Work to be completed »
Transcribe, word for word, the line containing "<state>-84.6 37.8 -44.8" and each line following it through the end of the listing below. Omit all other lines.

The input »
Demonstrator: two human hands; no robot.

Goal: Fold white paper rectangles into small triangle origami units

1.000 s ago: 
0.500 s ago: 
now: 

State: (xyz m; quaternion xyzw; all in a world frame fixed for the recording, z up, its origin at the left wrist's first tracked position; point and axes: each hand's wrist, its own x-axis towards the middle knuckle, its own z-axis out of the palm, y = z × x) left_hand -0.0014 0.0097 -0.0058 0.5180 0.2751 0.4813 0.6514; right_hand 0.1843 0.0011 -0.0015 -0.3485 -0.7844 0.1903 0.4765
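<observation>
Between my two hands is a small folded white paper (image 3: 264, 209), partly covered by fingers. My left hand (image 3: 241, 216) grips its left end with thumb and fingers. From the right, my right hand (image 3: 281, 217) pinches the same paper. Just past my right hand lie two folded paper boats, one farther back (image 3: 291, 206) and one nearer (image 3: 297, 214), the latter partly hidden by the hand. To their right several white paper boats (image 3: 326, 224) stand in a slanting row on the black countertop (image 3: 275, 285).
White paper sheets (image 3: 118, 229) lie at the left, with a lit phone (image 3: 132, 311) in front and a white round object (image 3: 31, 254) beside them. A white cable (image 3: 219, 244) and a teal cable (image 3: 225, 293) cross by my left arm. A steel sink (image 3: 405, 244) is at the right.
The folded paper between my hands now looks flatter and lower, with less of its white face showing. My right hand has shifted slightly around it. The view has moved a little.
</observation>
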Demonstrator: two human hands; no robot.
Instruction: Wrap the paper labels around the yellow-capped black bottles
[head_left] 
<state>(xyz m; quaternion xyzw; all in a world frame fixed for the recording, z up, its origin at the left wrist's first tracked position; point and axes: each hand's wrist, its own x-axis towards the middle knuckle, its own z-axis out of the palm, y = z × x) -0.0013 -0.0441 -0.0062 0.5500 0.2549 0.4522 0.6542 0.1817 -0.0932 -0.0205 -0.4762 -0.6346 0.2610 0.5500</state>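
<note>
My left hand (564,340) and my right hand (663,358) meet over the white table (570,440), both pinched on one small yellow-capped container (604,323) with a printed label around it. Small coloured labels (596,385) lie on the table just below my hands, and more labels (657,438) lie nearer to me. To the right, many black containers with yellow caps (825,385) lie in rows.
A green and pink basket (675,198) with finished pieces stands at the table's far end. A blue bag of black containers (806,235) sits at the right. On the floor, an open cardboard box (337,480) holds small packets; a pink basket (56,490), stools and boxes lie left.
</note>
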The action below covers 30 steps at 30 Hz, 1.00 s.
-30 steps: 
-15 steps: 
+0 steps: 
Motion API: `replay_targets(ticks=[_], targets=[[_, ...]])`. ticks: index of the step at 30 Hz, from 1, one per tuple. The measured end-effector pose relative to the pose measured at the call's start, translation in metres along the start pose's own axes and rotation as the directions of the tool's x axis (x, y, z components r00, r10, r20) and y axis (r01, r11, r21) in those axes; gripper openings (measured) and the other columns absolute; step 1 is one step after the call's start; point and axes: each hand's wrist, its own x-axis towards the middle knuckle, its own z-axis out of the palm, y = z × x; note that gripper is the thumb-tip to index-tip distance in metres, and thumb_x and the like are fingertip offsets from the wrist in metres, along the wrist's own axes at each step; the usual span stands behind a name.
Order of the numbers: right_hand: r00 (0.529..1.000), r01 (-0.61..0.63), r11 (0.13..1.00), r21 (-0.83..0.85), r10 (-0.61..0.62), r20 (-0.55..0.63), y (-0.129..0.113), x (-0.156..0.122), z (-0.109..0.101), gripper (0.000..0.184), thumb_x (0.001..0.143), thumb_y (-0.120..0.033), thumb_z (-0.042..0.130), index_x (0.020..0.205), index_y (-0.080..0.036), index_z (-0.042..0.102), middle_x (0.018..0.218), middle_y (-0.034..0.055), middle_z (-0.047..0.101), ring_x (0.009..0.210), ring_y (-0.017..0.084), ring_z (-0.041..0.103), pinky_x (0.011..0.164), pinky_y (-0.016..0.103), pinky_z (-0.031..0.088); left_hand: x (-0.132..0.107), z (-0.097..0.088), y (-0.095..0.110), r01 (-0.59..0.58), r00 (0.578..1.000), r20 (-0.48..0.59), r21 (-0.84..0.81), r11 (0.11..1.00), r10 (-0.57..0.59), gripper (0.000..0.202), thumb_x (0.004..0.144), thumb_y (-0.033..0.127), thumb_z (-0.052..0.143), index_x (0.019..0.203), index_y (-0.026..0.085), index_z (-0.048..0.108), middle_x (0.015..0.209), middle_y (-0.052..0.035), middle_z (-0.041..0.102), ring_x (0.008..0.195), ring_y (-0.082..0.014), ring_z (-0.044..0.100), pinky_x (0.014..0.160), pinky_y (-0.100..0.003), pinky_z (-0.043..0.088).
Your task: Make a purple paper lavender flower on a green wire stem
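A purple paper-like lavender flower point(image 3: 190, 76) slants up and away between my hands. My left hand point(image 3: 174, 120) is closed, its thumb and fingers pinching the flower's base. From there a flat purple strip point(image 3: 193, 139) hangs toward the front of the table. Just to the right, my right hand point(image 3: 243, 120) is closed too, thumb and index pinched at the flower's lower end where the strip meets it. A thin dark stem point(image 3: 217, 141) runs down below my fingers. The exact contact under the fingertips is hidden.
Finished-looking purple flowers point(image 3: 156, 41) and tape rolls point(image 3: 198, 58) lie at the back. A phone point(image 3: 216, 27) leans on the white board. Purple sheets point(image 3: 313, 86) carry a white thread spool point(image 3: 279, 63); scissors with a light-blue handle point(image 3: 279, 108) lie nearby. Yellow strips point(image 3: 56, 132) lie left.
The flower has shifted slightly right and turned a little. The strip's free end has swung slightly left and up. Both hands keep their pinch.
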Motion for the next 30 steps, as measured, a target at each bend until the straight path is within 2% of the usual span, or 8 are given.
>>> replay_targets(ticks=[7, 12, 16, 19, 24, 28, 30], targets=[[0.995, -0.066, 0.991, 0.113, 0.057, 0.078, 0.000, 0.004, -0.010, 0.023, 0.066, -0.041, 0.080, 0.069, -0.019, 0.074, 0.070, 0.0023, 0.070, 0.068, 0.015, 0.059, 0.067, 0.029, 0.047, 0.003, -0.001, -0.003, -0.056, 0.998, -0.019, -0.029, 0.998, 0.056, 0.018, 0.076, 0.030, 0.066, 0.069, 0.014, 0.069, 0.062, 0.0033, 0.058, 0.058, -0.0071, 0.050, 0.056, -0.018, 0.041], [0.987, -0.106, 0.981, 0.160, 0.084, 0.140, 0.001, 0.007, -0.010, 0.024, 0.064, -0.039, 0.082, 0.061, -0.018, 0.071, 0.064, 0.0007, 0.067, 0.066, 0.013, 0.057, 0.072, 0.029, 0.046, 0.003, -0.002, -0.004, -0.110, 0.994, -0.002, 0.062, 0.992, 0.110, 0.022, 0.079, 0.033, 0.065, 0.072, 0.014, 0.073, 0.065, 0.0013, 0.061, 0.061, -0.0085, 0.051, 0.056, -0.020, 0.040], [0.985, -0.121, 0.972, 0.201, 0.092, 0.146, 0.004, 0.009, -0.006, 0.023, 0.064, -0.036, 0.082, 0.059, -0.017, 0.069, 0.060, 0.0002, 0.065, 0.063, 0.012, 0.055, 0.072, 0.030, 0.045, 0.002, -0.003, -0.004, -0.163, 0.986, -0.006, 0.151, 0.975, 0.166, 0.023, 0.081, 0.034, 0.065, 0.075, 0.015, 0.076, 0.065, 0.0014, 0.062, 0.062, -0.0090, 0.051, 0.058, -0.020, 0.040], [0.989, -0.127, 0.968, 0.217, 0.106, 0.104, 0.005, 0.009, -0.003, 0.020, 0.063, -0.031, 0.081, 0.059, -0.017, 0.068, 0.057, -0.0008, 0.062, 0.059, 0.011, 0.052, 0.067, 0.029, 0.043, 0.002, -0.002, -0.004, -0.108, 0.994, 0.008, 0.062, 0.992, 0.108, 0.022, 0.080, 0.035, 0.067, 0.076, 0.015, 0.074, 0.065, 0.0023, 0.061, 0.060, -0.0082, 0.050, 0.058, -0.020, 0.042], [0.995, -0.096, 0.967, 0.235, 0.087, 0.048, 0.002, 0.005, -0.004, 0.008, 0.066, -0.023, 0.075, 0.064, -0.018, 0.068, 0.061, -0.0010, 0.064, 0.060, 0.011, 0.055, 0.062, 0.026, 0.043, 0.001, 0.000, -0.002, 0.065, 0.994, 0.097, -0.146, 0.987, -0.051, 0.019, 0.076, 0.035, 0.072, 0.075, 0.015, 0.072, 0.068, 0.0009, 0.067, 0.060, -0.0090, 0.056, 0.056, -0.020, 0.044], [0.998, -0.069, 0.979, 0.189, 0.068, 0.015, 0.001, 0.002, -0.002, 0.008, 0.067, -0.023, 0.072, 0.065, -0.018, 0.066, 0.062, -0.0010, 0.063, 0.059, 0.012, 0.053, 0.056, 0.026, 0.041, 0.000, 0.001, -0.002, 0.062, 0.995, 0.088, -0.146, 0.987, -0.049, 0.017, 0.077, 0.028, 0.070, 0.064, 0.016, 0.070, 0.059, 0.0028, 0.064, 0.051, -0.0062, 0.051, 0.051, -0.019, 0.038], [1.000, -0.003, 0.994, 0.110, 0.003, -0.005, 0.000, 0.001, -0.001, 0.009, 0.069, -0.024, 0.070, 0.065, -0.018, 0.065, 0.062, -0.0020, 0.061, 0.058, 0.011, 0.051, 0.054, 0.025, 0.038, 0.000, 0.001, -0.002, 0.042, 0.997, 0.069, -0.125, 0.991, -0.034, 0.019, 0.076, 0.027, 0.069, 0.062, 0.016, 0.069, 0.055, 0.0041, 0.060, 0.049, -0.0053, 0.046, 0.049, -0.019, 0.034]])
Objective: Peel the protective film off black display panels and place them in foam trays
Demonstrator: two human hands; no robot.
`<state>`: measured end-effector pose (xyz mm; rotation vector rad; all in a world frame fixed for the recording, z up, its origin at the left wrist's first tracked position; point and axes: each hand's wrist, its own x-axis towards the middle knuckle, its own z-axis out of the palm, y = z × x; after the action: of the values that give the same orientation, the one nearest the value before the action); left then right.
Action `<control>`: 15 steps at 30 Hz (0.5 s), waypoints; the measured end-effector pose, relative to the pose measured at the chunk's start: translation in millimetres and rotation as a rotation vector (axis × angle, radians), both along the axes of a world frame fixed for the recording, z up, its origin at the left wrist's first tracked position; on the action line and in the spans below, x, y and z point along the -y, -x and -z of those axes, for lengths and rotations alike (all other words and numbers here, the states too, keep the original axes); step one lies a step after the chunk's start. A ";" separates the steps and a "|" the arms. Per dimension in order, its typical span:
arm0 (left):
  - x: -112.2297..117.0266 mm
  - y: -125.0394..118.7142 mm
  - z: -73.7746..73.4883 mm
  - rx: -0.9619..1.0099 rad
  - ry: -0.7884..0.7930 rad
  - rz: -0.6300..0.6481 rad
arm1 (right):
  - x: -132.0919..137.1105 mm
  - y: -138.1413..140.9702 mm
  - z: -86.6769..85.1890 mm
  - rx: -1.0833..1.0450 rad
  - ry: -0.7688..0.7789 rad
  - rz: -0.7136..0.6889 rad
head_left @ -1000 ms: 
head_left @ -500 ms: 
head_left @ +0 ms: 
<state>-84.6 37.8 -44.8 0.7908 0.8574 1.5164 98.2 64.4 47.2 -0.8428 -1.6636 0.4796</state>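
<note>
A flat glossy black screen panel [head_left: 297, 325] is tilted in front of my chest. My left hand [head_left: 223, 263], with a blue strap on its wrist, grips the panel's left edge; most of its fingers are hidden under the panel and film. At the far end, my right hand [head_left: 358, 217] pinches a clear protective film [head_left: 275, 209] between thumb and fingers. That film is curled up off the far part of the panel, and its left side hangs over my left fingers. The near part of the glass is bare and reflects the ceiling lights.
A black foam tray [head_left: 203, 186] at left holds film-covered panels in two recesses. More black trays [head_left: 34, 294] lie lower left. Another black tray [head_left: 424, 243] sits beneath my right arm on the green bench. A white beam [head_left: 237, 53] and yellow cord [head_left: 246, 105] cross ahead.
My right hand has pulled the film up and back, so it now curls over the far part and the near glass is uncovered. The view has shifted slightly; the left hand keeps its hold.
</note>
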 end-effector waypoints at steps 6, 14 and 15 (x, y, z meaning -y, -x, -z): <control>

Output for this task »
<state>-84.6 37.8 -44.8 0.7908 0.8574 1.5164 98.2 64.4 47.2 -0.8428 -1.6636 0.4796</state>
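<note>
A flat glossy black screen panel [head_left: 297, 325] is tilted in front of my chest. My left hand [head_left: 223, 263], with a blue strap on its wrist, grips the panel's left edge; most of its fingers are hidden under the panel and film. At the far end, my right hand [head_left: 358, 217] pinches a clear protective film [head_left: 275, 209] between thumb and fingers. That film is curled up off the far part of the panel, and its left side hangs over my left fingers. The near part of the glass is bare and reflects the ceiling lights.
A black foam tray [head_left: 203, 186] at left holds film-covered panels in two recesses. More black trays [head_left: 34, 294] lie lower left. Another black tray [head_left: 424, 243] sits beneath my right arm on the green bench. A white beam [head_left: 237, 53] and yellow cord [head_left: 246, 105] cross ahead.
My right hand has pulled the film up and back, so it now curls over the far part and the near glass is uncovered. The view has shifted slightly; the left hand keeps its hold.
</note>
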 end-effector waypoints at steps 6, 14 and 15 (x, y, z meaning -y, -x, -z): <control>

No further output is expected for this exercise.